WORK INSTRUCTIONS
Please repeat the whole listing exactly, but leave the pictures out.

== INFORMATION SHOWN ==

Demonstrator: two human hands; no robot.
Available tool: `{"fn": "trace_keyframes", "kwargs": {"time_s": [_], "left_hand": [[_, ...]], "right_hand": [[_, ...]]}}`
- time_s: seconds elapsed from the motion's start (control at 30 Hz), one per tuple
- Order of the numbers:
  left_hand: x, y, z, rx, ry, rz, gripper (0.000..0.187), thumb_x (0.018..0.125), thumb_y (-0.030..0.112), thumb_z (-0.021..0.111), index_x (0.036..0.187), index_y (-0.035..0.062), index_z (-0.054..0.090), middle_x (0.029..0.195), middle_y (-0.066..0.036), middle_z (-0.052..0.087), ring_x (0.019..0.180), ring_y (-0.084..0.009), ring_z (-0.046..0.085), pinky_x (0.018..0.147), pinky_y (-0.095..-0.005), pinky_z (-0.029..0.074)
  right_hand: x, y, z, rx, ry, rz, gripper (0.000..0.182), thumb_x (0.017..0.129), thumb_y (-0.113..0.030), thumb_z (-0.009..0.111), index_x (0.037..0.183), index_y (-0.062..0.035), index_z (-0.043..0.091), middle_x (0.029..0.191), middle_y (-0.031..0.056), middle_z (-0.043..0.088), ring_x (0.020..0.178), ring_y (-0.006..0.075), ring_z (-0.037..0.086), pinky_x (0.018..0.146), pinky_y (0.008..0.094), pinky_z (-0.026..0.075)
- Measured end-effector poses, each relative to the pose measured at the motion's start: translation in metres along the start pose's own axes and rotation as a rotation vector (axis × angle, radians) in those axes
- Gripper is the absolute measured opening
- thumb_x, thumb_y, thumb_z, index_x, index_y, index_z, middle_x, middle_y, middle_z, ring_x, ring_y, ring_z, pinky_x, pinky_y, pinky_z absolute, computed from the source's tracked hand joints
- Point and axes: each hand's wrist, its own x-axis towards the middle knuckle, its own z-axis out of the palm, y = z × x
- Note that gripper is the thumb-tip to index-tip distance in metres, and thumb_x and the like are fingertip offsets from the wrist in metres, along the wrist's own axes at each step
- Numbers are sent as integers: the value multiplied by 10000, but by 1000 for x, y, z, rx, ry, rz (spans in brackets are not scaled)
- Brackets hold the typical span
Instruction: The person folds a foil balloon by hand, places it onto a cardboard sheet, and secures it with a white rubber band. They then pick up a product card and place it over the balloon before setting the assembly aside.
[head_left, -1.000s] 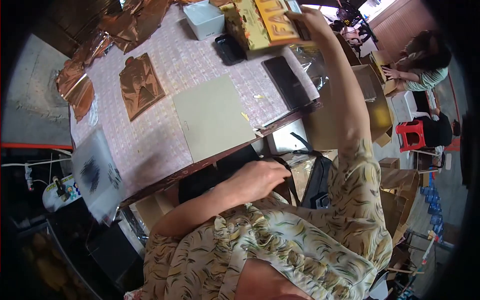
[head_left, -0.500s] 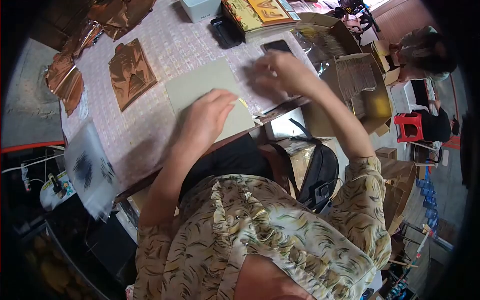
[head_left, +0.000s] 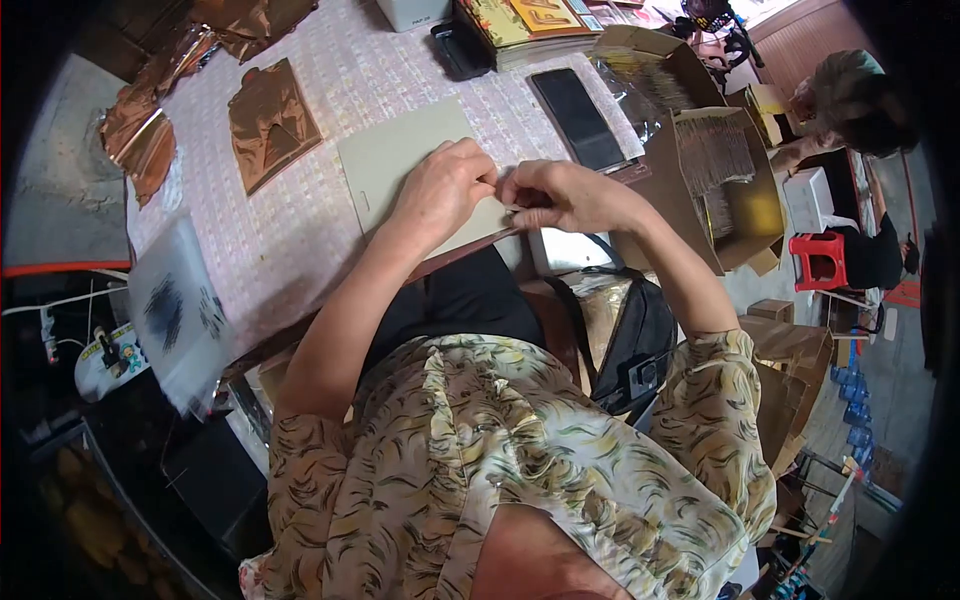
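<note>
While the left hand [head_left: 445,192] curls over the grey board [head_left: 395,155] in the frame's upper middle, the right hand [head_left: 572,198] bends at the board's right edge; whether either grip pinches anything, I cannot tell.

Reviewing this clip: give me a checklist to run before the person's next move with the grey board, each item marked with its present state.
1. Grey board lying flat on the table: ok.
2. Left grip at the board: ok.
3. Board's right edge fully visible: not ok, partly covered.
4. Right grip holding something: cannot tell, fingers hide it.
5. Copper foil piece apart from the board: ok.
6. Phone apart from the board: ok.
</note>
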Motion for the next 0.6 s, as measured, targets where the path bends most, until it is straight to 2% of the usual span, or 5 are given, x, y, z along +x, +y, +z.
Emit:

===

WRITTEN RESPONSE
Demonstrator: two human hands; no robot.
Available tool: `{"fn": "trace_keyframes", "kwargs": {"time_s": [_], "left_hand": [[_, ...]], "right_hand": [[_, ...]]}}`
- time_s: seconds elapsed from the motion's start (control at 30 Hz), one per tuple
- Order of the numbers:
  left_hand: x, y, z, rx, ry, rz, gripper (0.000..0.187), thumb_x (0.018..0.125), thumb_y (-0.030..0.112), thumb_z (-0.021..0.111), index_x (0.036..0.187), index_y (-0.035..0.062), index_z (-0.054..0.090), middle_x (0.029..0.195), middle_y (-0.066..0.036), middle_z (-0.052..0.087), ring_x (0.019..0.180), ring_y (-0.084..0.009), ring_z (-0.046..0.085), pinky_x (0.018..0.147), pinky_y (-0.095..-0.005), pinky_z (-0.029..0.074)
  right_hand: x, y, z, rx, ry, rz, gripper (0.000..0.182), thumb_x (0.017..0.129), thumb_y (-0.113..0.030), thumb_z (-0.009..0.111), index_x (0.037..0.183), index_y (-0.062..0.035), index_z (-0.043..0.091), middle_x (0.029..0.191), middle_y (-0.031..0.056), middle_z (-0.043..0.088), ring_x (0.020..0.178), ring_y (-0.006..0.075), ring_z (-0.037..0.086), pinky_x (0.018..0.146), pinky_y (0.008..0.094), pinky_z (-0.026..0.075)
- Measured end-effector poses, each relative to the pose measured at the motion's start: translation in metres along the start pose's own axes and rotation as a rotation vector (axis × angle, radians) in those axes
- Gripper is the absolute measured opening
- thumb_x, thumb_y, thumb_z, index_x, index_y, index_z, middle_x, middle_y, middle_z, ring_x, ring_y, ring_z, pinky_x, pinky_y, pinky_z absolute, computed from the source's tracked hand joints
- Point and axes: each hand's wrist, its own x-axis towards the middle knuckle, its own z-axis out of the palm, y = z × x
- Note that gripper is the thumb-tip to index-tip distance in metres, and thumb_x and the like are fingertip offsets from the wrist in metres, along the wrist's own axes at each step
- Numbers are sent as integers: the value multiplied by 10000, but by 1000 for x, y, z, rx, ry, rz (spans in brackets are not scaled)
- Brackets hold the typical span
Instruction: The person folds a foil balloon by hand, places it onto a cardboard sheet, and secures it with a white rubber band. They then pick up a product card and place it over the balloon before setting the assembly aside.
[head_left, -1.000s] 
[head_left, -0.500s] 
[head_left, +0.000s] 
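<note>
While the left hand [head_left: 445,192] curls over the grey board [head_left: 395,155] in the frame's upper middle, the right hand [head_left: 572,198] bends at the board's right edge; whether either grip pinches anything, I cannot tell.

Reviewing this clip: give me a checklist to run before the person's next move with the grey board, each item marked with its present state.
1. Grey board lying flat on the table: ok.
2. Left grip at the board: ok.
3. Board's right edge fully visible: not ok, partly covered.
4. Right grip holding something: cannot tell, fingers hide it.
5. Copper foil piece apart from the board: ok.
6. Phone apart from the board: ok.
</note>
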Motion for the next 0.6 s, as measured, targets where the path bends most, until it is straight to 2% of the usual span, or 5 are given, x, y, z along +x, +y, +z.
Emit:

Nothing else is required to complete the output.